▶ Requirement
Search the listing for the word "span". Copy every line where it is found.

▶ Data to examine
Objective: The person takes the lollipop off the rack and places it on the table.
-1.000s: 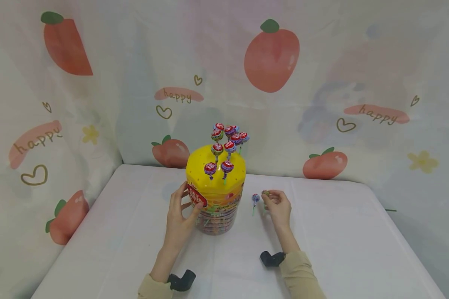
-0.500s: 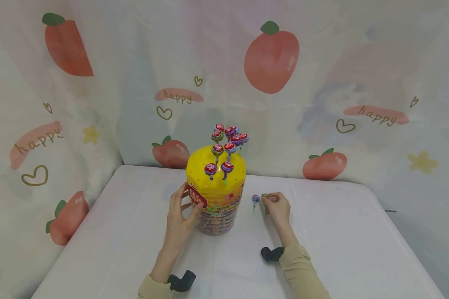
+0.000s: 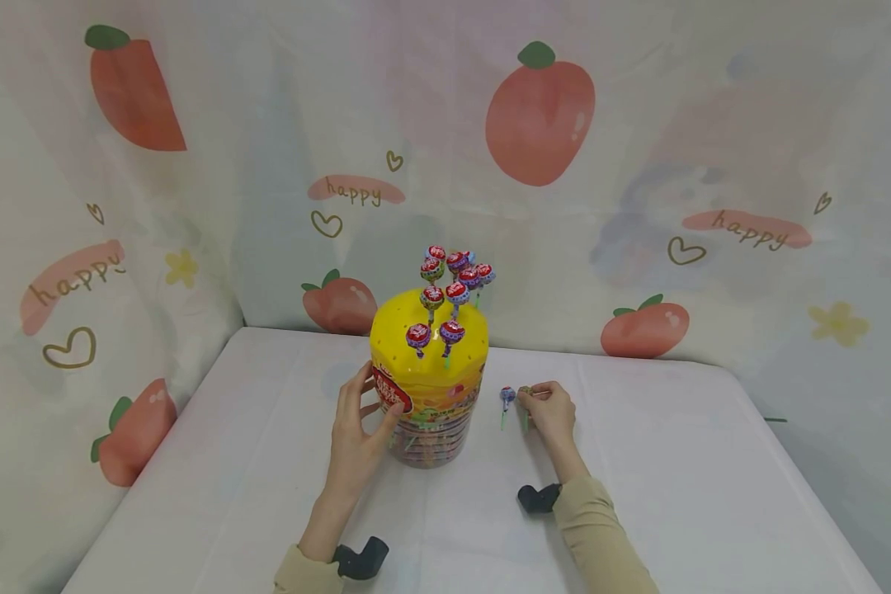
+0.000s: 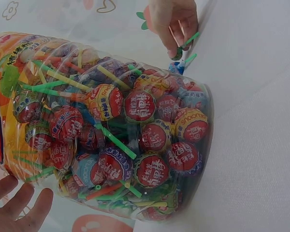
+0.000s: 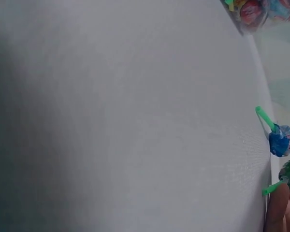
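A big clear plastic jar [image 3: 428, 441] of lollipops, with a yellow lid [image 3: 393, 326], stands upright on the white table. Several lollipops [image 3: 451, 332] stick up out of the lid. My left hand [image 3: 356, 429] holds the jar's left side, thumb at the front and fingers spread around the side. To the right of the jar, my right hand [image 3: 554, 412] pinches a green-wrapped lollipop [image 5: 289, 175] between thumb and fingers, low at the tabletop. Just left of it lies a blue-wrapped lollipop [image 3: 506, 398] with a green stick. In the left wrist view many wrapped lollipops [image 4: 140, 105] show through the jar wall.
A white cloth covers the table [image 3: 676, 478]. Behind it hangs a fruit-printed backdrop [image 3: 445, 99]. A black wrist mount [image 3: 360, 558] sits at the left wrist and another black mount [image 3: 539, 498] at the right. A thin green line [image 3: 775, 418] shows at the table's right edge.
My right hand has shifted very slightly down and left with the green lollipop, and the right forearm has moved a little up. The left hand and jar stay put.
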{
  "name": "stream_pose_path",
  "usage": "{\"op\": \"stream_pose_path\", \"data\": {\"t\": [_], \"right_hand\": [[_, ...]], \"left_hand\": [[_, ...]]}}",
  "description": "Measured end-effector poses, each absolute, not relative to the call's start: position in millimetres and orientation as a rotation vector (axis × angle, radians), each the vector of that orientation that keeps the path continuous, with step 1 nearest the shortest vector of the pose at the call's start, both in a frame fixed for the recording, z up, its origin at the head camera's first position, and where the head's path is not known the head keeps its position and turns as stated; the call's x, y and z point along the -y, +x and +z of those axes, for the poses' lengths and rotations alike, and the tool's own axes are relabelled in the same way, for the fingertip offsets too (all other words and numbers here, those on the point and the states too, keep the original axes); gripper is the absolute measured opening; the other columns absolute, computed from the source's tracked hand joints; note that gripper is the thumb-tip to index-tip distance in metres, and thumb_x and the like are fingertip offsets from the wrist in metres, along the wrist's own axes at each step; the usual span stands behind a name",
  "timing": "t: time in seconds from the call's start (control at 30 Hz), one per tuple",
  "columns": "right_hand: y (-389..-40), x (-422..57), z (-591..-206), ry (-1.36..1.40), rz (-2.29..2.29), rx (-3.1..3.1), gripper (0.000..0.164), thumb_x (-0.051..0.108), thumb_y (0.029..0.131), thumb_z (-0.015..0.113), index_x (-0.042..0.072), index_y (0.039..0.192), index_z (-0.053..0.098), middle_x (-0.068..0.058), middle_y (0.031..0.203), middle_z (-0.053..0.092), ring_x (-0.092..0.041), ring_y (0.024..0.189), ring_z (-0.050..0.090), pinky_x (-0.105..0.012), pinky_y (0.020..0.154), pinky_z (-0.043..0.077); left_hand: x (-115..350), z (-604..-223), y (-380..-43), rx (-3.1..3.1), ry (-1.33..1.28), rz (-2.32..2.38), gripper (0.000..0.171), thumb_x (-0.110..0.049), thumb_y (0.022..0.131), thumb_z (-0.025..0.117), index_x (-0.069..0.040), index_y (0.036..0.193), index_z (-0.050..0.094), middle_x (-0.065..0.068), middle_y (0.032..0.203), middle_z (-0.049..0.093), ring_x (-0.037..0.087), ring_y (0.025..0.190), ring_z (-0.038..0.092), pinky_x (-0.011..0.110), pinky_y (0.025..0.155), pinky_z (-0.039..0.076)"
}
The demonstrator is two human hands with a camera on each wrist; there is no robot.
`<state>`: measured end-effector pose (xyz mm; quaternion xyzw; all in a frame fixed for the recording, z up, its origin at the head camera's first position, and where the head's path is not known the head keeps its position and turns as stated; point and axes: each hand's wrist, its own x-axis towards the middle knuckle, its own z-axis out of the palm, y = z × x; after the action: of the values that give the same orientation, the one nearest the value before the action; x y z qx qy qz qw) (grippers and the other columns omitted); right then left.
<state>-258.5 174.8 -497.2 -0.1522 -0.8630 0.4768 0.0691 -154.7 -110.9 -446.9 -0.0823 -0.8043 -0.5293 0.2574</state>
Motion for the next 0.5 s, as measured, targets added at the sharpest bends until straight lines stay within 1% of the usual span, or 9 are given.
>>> {"op": "stream_pose_path", "data": {"t": [0.2,0.5], "right_hand": [[-258.1,-174.8,-496.9,-0.459,1.401,2.612,0.033,0.02,0.084,0.07,-0.003,0.106,0.06,-0.012,0.088,0.061,-0.005,0.057,0.051,-0.015,0.046,0.045],[-259.8,-175.3,-499.9,-0.443,1.364,2.619,0.031,0.018,0.083,0.07,-0.003,0.103,0.06,-0.01,0.082,0.059,-0.005,0.05,0.049,-0.016,0.044,0.042]], "left_hand": [[111.0,-446.6,-154.9,2.184,-0.221,-1.432,0.073,-0.021,0.087,0.071,-0.016,0.149,0.032,0.011,0.139,0.045,0.026,0.126,0.048,0.046,0.095,0.053],[111.0,-446.2,-154.1,2.19,-0.212,-1.441,0.073,-0.021,0.087,0.071,-0.016,0.149,0.032,0.01,0.14,0.044,0.025,0.126,0.047,0.046,0.096,0.053]]}}
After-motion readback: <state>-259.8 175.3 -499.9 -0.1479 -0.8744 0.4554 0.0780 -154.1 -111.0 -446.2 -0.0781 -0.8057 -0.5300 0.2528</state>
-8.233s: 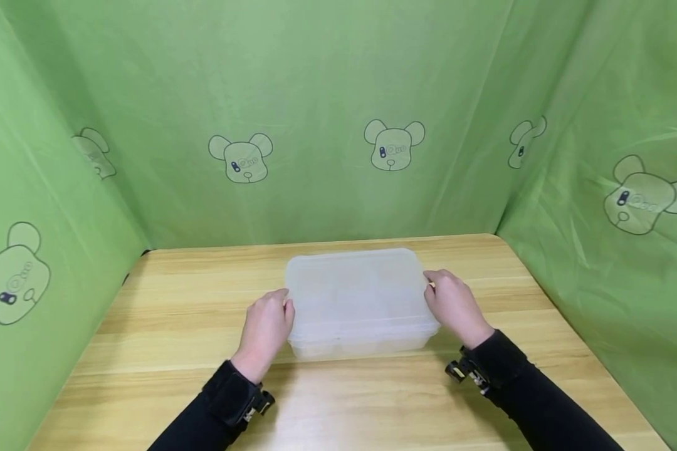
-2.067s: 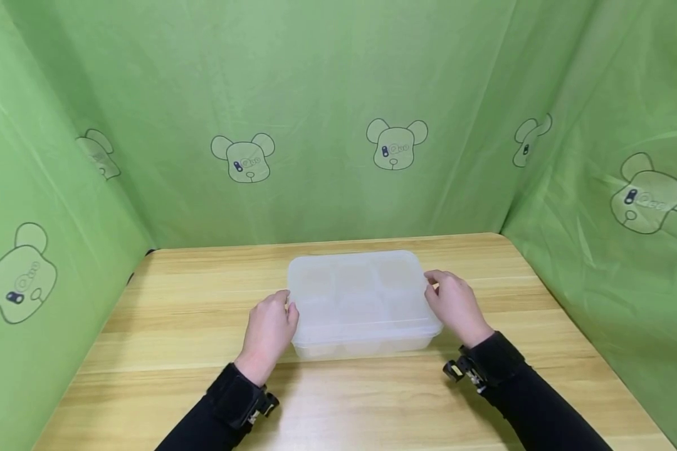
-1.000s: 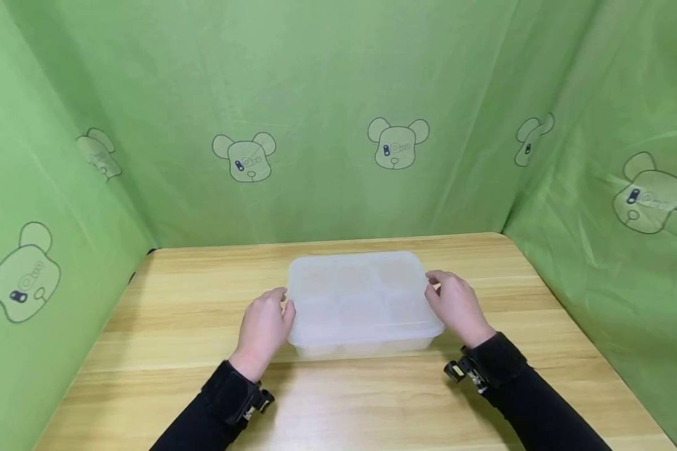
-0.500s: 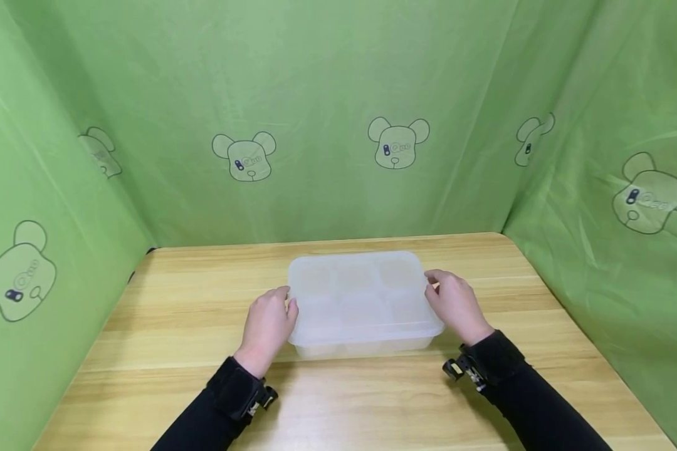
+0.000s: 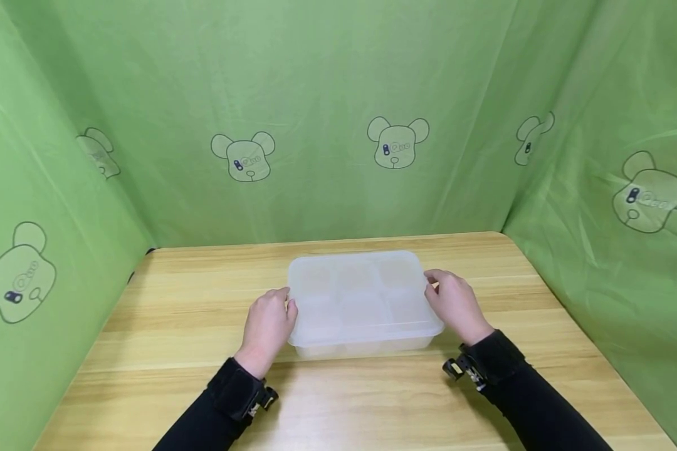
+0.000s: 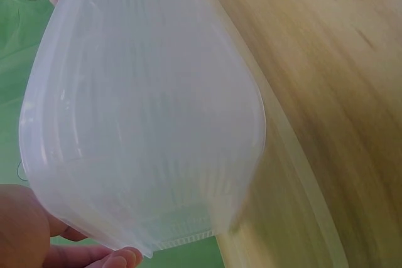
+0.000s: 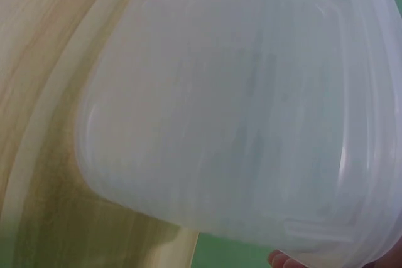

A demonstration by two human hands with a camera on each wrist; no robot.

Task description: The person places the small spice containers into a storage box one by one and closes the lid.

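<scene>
A rectangular, frosted plastic box (image 5: 367, 348) rests on the wooden table with a translucent lid (image 5: 361, 307) on top. Pale shapes in two rows show faintly through the lid; what they are is blurred by the plastic. My left hand (image 5: 266, 326) pinches the lid's left edge, thumb toward me. On the opposite side, my right hand (image 5: 459, 310) holds the right edge with bent fingers. The left wrist view shows fingertips (image 6: 122, 257) at a rim corner of the box. In the right wrist view, only a few fingertips (image 7: 282, 260) peek from beneath the rim.
Bare wood of the table (image 5: 192, 326) surrounds the box. Green cloth (image 5: 316, 200) printed with bear heads walls off the back and both sides. Each wrist carries a black strap with a small camera (image 5: 262, 401).
Compared with about eight seconds ago, the lid looks lower and the shapes beneath show more plainly. Over the last second the left hand has shifted slightly; box and right hand look unmoved.
</scene>
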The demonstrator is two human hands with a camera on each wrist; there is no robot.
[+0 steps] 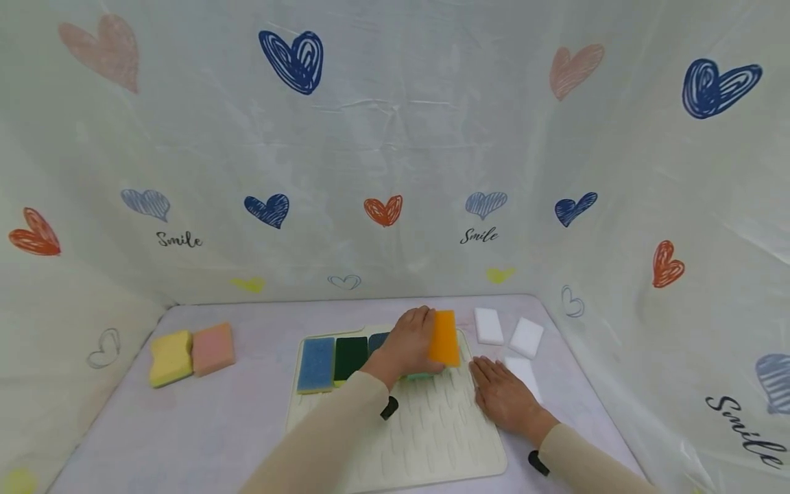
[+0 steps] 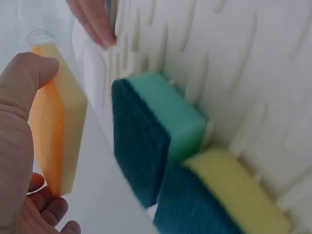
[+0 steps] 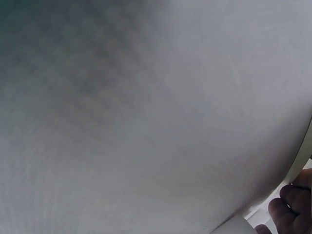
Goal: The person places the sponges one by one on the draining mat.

▶ Output for this task
  "description": "Measured end-effector poses, each absolute, not relative to the call's start: position in millimetres and orientation as a rotation vector (axis × angle, radians), each the vector of that orientation that keeps the path continuous, with step 1 nearest the shortest vector of the pose at the call's start, both in a frame fixed for the recording, z up, its origin at the head camera's first position, and where the head's path is not known the head keeps its position and turns as stated; the call's x, y and z point along the -y, +x and +z of those axes, for the poses' lengths and rotations alike, and the tool's own axes are relabelled in the same way, for the fingertip offsets too (all other words and numbers here, those on the point and the states too, keep the original axes); gripper is the absolute measured opening; the other columns absolute, computed from the source's tracked hand joints; note that gripper is the thumb-tip to index-tip distance in metres, and thumb_x and the like are fingertip offsets from the wrist in metres, along the wrist's own axes at each step; the usual span stands behind a name",
Motion for the next 0.5 s, as measured, targets added at the sharpest bends until straight lines stay within 1% of the usual span, or 9 are given.

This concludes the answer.